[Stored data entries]

━━━━━━━━━━━━━━━━━━━━━━━━━━━━━━

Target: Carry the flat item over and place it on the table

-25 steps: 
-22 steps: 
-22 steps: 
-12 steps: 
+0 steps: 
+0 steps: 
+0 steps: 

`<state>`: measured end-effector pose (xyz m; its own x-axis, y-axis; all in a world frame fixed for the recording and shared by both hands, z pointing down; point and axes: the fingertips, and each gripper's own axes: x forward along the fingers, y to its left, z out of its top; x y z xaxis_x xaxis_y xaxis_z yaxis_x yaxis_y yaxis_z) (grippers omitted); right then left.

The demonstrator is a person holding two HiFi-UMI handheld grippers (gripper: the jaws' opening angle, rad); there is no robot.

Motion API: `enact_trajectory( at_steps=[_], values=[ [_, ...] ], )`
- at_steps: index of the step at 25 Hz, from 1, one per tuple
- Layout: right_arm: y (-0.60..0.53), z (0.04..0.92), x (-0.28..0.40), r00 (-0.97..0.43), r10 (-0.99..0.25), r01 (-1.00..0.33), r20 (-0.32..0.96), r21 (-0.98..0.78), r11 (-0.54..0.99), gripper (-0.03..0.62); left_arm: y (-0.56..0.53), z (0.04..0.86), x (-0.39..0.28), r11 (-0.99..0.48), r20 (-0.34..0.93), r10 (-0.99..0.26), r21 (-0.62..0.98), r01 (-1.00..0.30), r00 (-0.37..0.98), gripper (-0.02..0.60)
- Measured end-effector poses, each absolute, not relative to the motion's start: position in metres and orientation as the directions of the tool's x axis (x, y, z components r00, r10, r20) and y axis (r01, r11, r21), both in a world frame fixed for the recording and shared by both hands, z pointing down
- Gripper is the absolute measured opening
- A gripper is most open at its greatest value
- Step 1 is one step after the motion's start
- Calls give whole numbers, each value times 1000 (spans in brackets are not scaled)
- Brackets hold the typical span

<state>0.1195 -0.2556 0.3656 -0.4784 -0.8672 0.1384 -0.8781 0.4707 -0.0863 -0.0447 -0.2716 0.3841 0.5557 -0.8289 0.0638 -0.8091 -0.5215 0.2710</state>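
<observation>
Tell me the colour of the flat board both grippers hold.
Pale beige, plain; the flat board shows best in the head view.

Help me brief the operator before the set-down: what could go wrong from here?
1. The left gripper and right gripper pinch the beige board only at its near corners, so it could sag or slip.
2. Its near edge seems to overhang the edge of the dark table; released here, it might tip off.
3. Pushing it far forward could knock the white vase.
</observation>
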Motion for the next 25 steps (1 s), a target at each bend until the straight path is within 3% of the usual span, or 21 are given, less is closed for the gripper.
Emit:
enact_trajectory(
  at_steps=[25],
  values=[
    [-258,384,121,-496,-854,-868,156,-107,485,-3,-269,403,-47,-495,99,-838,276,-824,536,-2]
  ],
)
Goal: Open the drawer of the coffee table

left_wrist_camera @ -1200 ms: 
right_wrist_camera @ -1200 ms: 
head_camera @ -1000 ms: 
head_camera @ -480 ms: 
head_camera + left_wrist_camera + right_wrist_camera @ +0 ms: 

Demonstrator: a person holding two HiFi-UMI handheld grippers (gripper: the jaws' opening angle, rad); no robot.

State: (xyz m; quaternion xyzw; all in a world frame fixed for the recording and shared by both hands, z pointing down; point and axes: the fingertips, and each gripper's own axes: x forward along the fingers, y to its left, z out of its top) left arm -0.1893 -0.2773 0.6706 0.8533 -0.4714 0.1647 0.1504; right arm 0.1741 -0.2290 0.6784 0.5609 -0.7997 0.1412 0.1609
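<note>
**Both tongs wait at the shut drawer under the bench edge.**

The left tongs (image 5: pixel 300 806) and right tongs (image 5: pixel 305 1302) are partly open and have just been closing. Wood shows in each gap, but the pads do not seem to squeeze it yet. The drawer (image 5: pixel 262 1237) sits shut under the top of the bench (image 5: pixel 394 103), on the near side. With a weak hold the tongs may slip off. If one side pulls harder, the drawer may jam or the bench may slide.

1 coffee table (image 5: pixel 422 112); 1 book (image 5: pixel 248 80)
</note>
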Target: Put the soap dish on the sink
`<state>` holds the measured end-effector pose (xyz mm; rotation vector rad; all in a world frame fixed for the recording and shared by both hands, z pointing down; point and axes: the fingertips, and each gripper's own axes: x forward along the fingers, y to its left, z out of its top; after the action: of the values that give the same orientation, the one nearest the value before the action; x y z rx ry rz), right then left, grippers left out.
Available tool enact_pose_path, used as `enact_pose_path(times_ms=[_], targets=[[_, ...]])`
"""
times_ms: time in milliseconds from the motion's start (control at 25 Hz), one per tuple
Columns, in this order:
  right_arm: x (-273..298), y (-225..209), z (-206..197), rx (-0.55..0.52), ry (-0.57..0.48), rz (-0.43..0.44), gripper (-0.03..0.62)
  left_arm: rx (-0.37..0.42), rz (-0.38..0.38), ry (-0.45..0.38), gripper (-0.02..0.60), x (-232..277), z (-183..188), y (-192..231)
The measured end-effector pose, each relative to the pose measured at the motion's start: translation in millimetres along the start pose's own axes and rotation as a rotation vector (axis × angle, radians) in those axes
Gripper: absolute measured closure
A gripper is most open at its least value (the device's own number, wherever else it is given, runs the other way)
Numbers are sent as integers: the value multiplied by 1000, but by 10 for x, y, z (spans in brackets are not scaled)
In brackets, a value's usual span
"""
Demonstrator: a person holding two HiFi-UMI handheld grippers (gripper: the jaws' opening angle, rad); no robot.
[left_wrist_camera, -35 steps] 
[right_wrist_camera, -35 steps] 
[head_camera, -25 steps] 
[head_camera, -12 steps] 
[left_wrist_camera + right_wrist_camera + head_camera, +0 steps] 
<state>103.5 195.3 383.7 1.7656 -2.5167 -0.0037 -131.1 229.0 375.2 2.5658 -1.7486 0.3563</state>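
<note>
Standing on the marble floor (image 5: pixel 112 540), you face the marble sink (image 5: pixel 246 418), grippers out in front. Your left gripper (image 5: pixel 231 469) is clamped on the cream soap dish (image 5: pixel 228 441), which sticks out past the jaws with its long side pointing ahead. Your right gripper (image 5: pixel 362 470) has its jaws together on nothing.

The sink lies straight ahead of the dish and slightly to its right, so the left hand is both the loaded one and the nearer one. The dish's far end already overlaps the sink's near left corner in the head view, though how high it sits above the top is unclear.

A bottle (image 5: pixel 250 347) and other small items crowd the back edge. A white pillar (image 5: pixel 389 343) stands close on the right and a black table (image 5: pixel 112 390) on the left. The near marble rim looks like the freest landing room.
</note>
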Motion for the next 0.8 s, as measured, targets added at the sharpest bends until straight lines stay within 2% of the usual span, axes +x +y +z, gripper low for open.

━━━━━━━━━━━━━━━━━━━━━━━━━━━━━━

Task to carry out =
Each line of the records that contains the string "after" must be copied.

Written solution =
- Step 1 is one step after the motion's start
`<state>` holds the measured end-effector pose (xyz mm; rotation vector rad; all in a world frame fixed for the recording and shared by both hands, z pointing down; point and axes: the fingertips, and each gripper's own axes: x forward along the fingers, y to its left, z out of its top; after the action: of the values that give the same orientation, the one nearest the value before the action; x y z rx ry rz), right then left, grippers left out.

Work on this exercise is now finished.